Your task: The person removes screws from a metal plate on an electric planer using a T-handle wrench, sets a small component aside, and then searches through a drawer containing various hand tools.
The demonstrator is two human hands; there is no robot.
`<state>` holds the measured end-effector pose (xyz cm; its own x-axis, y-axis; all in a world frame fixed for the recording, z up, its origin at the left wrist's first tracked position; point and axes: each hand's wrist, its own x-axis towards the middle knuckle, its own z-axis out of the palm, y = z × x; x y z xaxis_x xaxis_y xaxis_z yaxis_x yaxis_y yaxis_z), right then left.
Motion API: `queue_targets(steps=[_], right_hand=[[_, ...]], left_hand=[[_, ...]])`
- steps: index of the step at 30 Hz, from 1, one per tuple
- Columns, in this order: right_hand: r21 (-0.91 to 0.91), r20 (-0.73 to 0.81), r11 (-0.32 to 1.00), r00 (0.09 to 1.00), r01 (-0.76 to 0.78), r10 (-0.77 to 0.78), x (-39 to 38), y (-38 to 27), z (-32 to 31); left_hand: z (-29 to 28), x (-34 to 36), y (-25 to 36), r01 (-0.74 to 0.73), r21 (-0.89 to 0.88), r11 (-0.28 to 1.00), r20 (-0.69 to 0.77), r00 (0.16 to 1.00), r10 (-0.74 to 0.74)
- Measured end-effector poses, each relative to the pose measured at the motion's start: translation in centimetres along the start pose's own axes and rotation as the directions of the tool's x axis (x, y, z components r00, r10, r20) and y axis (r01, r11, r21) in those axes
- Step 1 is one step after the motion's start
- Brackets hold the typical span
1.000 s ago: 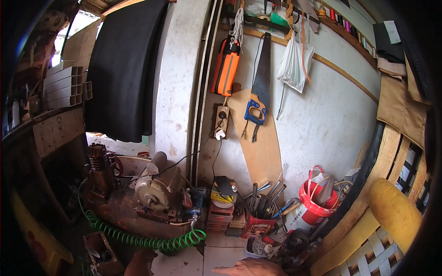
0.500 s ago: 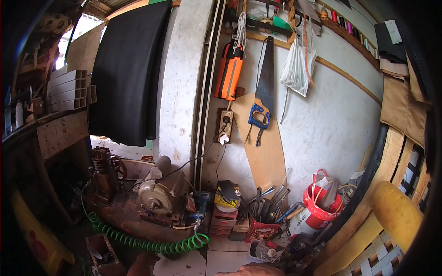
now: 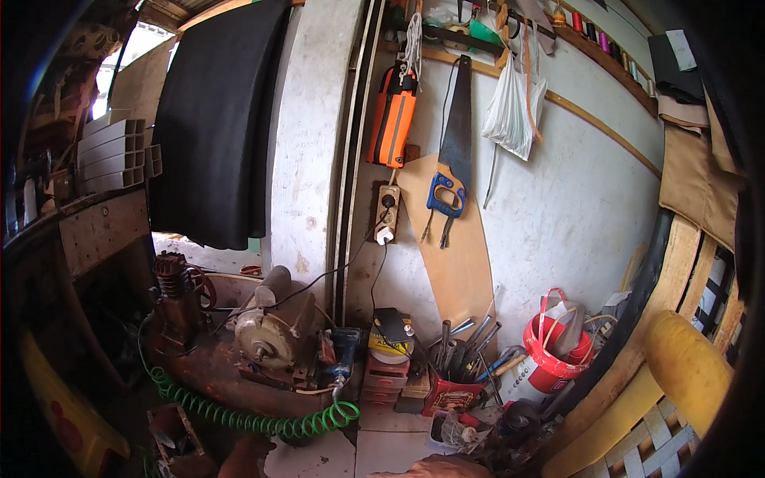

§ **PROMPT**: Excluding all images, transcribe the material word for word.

§ **THE COMPLETED TASK**:
Your task: The person removes screws from a metal plate on an electric planer using a T-handle wrench, sets a small component aside, and then searches through a drawer containing various hand tools.
The demonstrator is two human hands; there is no robot.
`<state>` holds the measured end-effector pose (xyz cm; its own x-axis, y-axis; all in a world frame fixed for the recording, z up, its origin at the left wrist's first tracked position; point and axes: each hand's wrist, its own x-axis towards the middle knuckle, its own z-axis out of the palm, y = z × x; x y z xaxis_x xaxis_y xaxis_z yaxis_x yaxis_y yaxis_z), right then left.
Motion API: `queue_targets(steps=[_], right_hand=[[_, ...]], left_hand=[[_, ...]])`
- steps: index of the step at 30 Hz, from 1, one per tuple
- Columns, in this order: right_hand: r21 (-0.91 to 0.91), r20 (-0.73 to 0.81), r11 (-0.32 to 1.00), r00 (0.09 to 1.00), r01 (-0.76 to 0.78), r10 (-0.77 to 0.78), x (-39 to 38), y (-38 to 27), z (-32 to 31); left_hand: z (-29 to 28), x (-34 to 36), y (-25 to 36), r01 (-0.74 to 0.73), r21 (-0.89 to 0.88), r11 (-0.28 to 1.00), r20 (-0.69 to 0.77), r00 (0.16 to 1.00), r10 (-0.74 to 0.74)
- Measured end-effector poses, each relative to the pose measured at the motion's start: translation in centimetres along the start pose's own axes and rotation as the directions of the tool's x axis (x, y, z components r00, r10, r20) and y axis (r01, r11, r21) in those axes
- Step 1 is one step after the motion's start
- Brackets hold the typical span
1.000 s ago: 
0.500 s ago: 
now: 

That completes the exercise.